Of the original 173 acres, only six and a half remain. The property has an expansive view, one the family would have enjoyed from their broad, wrap-around porch. The interior still has its random-width floorboards, some twenty inches wide. The large parlor, the hand-carved banister of the entrance hall staircase, and the ornate front door are original. The Alice Paul Centennial Foundation purchased the twelve-room structure as a memorial to Alice. Some of the people responsible for fundraising were Gloria Steinem and Marlo Thomas. The foundation, formed in 1984 to celebrate the centennial of the activist’s birth, and to raise funds to buy Alice’s personal effects. They donated her letters and records to the Arthur and Elizabeth Schlesinger Library at Radcliffe College; other memorabilia went to the Smithsonian. However, some artifacts remain. From her youth is a wooden pencil box with her initials and a pennant from Swarthmore College. Although the foundation used period colored paint and wallcoverings on the interior, they did not want the home to be a shrine to Alice—something of which she would have approved. Barbara Irvine, the president of the foundation stated, “It’s got to be a living, breathing place, perpetuating the things she stood for.” Paulsdale serves as a leadership training center for young people from across the country. The Alice Paul Institute website states, “The organization is a model of adaptive reuse of a historic site.” One wonders how Alice, who always deflected praise, would have felt if she had been present at the 1995 ceremony, conducted at Paulsdale, when the postal service honored her with a seventy-eight-cent stamp.

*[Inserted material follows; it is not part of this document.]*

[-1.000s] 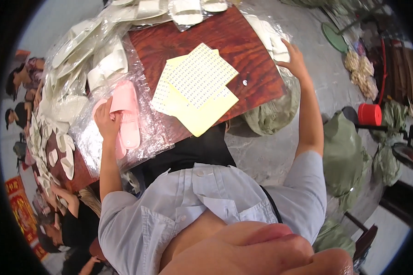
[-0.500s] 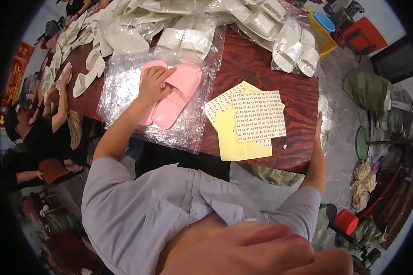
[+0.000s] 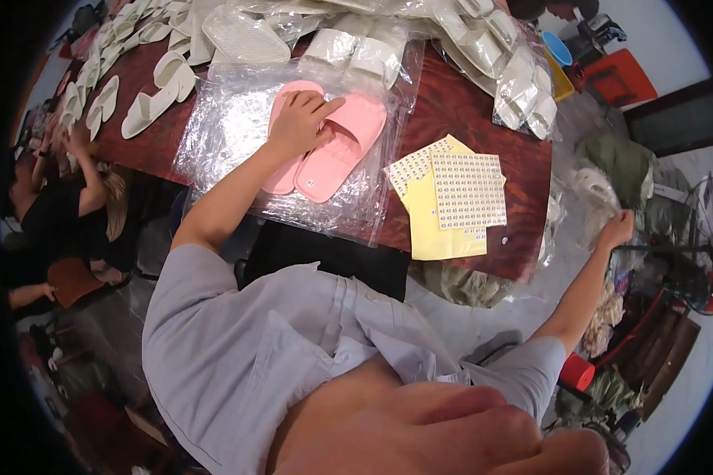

Alice Paul’s grave in the Westfield Friends Burial Ground in Burlington County, New Jersey, bears her name, date of birth, and death date. But her epitaph could have been that of the British suffragettes, “Deeds not Words.”
A View from Her Window
From her window Alice would have looked upon her vast lawns at a copper beech and a white polar, a placid scene that would have provided a sense of calm in her storm-tossed life.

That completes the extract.